Automatic Graph Partitioning for Very Large-scale Deep Learning
The paper, Automatic Graph Partitioning for Very Large-scale Deep Learning, introduces RaNNC (Rapid Neural Network Connector), a middleware solution designed to facilitate model partitioning for large neural networks. With the escalating size of models such as T5 and GPT-3, seamless partitioning is imperative to ensure these models fit within the memory constraints of GPU devices and achieve efficient training throughput. RaNNC proposes automatic hybrid parallelism that harmoniously combines model and data parallelisms. Unlike prevailing methods that necessitate manual modification of model description, RaNNC performs automatic partitioning, thereby mitigating human intervention.
Partitioning Approach
RaNNC's partitioning strategy unfolds through three distinct phases: atomic-level, block-level, and stage-level partitioning. Initially, the task graph of a given model is broken down into atomic subcomponents using heuristic rules. These atomic subcomponents serve as fine-grained building blocks for partitioning. Subsequently, the block-level partitioning coalesces atomic subcomponents into more substantial blocks, balancing computational times and reducing communication costs. This coalescing leverages a k-way multilevel partitioning algorithm adapted from approaches used in load balancing tasks. The final stage-level partitioning phase involves a dynamic programming algorithm that determines optimal combinations of blocks to form stages, ensuring a balanced workload across the utilized computational devices.
Key Findings
RaNNC was experimentally compared to Megatron-LM, GPipe, and PipeDream-2BW frameworks using neural network models scaled up from BERT and ResNet architectures. The experiments highlight RaNNC's capability to partition and train models significantly larger than those manageable by Megatron-LM. Specifically, it successfully handled BERT models up to five times larger than those supported by Megatron-LM while maintaining comparable training throughput. Additionally, RaNNC outperformed GPipe in terms of throughput across different configurations for both BERT and ResNet models. Notably, RaNNC manages this without needing users to preemptively alter model descriptions for partitioning, unlike Megatron-LM and GPipe.

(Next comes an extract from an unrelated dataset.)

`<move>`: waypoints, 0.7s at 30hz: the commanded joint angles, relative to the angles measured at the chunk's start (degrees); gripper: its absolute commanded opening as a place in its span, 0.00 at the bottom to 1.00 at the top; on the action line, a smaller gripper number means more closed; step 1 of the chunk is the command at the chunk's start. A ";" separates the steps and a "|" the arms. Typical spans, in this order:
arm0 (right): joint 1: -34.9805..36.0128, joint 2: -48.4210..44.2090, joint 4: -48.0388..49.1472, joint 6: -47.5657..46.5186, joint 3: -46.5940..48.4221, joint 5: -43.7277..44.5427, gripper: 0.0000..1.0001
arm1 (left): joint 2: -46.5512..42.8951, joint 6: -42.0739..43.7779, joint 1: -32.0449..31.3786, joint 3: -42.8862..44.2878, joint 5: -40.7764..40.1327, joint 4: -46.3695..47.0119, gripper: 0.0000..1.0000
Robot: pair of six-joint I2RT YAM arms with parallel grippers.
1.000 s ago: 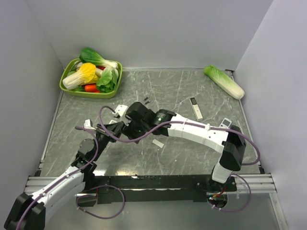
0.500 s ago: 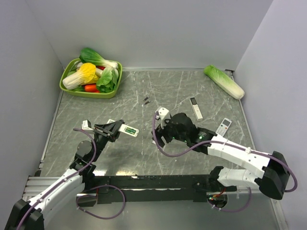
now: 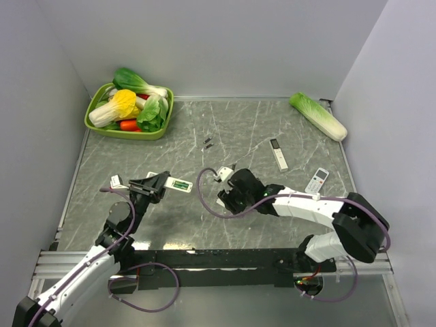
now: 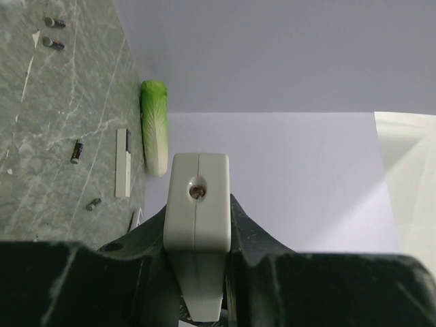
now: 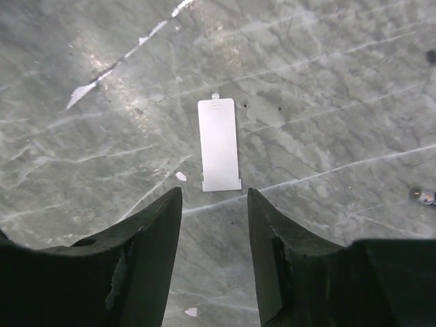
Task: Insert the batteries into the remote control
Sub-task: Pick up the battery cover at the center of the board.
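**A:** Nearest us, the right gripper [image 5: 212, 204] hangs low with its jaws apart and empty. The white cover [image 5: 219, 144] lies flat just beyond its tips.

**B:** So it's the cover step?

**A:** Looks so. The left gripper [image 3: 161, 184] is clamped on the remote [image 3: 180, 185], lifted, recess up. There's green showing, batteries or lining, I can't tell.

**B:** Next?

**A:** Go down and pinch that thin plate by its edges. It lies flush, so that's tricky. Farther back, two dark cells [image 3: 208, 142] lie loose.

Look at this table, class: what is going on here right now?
The left tool grips the remote control at one end, its green-lined battery recess uncovered and facing up. The right tool hangs open over a flat white battery cover lying on the table, not touching it.
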 commanded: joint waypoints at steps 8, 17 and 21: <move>-0.65 7.26 -5.84 2.52 8.34 -0.23 0.49 | -3.55 1.52 0.10 -11.41 -4.31 -6.07 0.02; -0.65 13.33 -12.52 2.52 15.19 0.03 0.50 | -2.50 1.87 0.10 -11.49 -4.30 -5.18 0.02; -0.56 16.14 -16.38 2.35 18.70 -0.58 0.50 | -4.25 2.31 0.10 -11.32 -4.83 -6.85 0.02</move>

Implications and Future Directions
The paper underscores the importance of automatic model partitioning as neural networks continue their trend of increased complexity and parameter counts. RaNNC provides a testament to this, streamlining the partitioning process without human effort while optimizing for computation and memory efficiency. Furthermore, the avoidance of manual partitioning eliminates error-prone and labor-intensive processes, paving the way for more general applicability across diverse model architectures and tasks.
The results imply that RaNNC can democratize the usage of ultra-large neural networks by making them accessible to researchers and practitioners without specialized partitioning expertise. Practically, this could lead to a proliferation of large-scale model deployment in domains ranging from natural language processing to complex computer vision tasks.

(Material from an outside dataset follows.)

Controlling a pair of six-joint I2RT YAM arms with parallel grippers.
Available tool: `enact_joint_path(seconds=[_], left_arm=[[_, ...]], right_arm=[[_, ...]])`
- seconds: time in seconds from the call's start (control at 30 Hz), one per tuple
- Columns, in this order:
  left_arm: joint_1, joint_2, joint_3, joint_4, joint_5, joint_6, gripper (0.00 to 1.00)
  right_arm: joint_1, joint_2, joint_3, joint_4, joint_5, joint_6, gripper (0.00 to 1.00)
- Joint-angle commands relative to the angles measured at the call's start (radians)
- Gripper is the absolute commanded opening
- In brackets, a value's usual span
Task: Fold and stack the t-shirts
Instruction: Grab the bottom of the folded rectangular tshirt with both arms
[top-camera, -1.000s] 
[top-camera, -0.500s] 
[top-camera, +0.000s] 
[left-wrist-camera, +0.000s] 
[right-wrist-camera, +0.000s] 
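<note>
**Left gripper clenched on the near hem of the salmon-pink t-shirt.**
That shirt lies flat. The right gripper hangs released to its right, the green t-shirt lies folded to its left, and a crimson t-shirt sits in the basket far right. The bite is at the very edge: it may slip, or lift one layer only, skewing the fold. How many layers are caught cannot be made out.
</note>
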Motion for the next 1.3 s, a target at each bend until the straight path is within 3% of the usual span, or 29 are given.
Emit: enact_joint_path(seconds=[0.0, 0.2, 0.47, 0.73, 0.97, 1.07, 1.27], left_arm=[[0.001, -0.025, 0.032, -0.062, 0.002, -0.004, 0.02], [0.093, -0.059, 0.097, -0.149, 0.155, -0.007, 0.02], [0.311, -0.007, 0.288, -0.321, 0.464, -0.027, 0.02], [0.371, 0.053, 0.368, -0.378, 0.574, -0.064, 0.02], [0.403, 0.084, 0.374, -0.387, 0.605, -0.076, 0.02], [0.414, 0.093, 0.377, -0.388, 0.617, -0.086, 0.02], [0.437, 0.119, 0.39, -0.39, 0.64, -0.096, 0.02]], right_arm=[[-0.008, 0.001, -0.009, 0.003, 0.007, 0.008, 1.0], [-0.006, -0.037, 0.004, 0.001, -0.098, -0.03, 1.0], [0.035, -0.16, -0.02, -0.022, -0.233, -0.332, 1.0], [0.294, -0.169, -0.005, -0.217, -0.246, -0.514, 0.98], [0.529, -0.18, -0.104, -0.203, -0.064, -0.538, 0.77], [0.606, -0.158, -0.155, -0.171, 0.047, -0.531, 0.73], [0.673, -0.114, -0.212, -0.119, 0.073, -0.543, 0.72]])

In future developments, RaNNc may be extended to accommodate emerging neural architectures and potentially integrate more sophisticated heuristics and algorithms to optimize performance further. Such developments will be crucial as the demand for higher model capacities meets the constraints of existing hardware, demanding innovative solutions in model partitioning and parallel computation.
In summary, RaNNC is positioned as a vital middleware solution that simplifies model scaling through effective partitioning strategies, facilitating more extensive and efficient neural network training. Its automatic approach and performance outcomes set a precedent for future research and practical applications in large-scale deep learning.